World Health Organization warns against permanent hearing loss due to excessive use of audio devicesFest

World Health Organization warns against permanent hearing loss due to excessive use of audio devices

Few people place a daily time limit on their music listening habits, but the World Health Organization warns that they should start doing just that. In fact, the prescribed safe length of time is one hour a day. If you’re a music junkie or an aspiring producer, it would probably be easier to limit your water consumption to one glass per day. According to data collected from various middle and high-income countries, however, almost 50 percent of people between the ages of 12 and 35 listen to cellphones or personal audio devices at “unsafe volumes.” The data also suggests that around 40 percent of young people are exposed to damaging sound levels at sporting events and nightclubs.

“As the intensity of sound increases, the permissible time for safe exposure reduces,” said Dr.
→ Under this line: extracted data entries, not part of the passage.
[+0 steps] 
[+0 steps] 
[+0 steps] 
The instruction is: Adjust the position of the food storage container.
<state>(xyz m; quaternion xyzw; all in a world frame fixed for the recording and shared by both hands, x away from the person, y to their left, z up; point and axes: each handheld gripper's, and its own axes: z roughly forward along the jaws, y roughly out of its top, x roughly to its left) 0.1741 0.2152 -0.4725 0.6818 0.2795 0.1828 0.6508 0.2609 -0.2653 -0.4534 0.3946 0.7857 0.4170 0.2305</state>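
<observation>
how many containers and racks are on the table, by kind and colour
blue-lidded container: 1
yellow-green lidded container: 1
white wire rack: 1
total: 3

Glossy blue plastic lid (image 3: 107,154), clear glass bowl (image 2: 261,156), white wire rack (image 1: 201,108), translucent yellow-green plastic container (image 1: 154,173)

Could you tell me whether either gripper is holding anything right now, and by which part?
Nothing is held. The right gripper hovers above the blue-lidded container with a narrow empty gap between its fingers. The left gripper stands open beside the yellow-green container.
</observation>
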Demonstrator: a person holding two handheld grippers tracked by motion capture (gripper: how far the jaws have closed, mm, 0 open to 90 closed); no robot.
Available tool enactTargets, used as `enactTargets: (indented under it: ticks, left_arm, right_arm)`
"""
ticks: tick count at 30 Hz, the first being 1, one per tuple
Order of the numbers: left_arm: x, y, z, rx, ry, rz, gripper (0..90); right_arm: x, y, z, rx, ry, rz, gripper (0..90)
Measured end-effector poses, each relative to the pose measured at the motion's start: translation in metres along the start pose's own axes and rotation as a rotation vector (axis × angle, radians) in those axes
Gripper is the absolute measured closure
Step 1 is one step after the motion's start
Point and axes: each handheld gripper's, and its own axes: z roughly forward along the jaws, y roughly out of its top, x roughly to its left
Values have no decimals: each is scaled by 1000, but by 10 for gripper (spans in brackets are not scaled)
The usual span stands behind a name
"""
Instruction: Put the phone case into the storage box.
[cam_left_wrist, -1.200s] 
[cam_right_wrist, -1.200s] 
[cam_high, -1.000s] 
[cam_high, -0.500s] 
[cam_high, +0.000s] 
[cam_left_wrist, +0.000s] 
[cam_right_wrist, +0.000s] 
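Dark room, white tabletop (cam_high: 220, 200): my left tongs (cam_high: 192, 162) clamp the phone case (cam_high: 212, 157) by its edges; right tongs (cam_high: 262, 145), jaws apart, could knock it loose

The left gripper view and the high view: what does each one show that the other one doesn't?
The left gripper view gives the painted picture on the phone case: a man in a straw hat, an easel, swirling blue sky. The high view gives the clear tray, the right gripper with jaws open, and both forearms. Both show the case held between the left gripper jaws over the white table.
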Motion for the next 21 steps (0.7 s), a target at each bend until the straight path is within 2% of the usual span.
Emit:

Shelly Chadha, a WHO expert on hearing loss.

According to an article published BigStory.AP.org, volumes of 85 decibels are fine for a period of up to eight hours. That intensity, however, is the equivalent of being stuck in traffic and nowhere near the intensity you’d experience at a music festival or nightclub. For every three decibels added to that safe number, you should cut the exposure time in half.

“Teenagers and young people can better protect their hearing by keeping the volume down on personal audio devices, wearing earplugs when visiting noisy venues, and using carefully fitted, and, if possible, canceling earphones or headphones,” said WHO, and urged listeners to take brief breaks in between listening sessions, in addition to limiting their daily use of personal audio devices to under sixty minutes.

This ‘turn-it-down or turn-it-off’ mentality is hard for many young people to swallow; in today’s day and age, people have become accustomed to listening to sounds louder than would be recommended, and a solid bassline just doesn’t sound the same unless you can feel it rumble in your throat.

Chadha gave this sobering warning in the BigStory article, though: someone who turns up the volume on his personal music player to 95 decibels for a 30-minute subway commute “is going to get irreversibly damaged (hearing) in a couple of years’ time.”

It was followed by a rather ominous statistic from WHO: about 360 million people worldwide are currently living with disabling hearing loss. Among the primary factors is exposure to noise.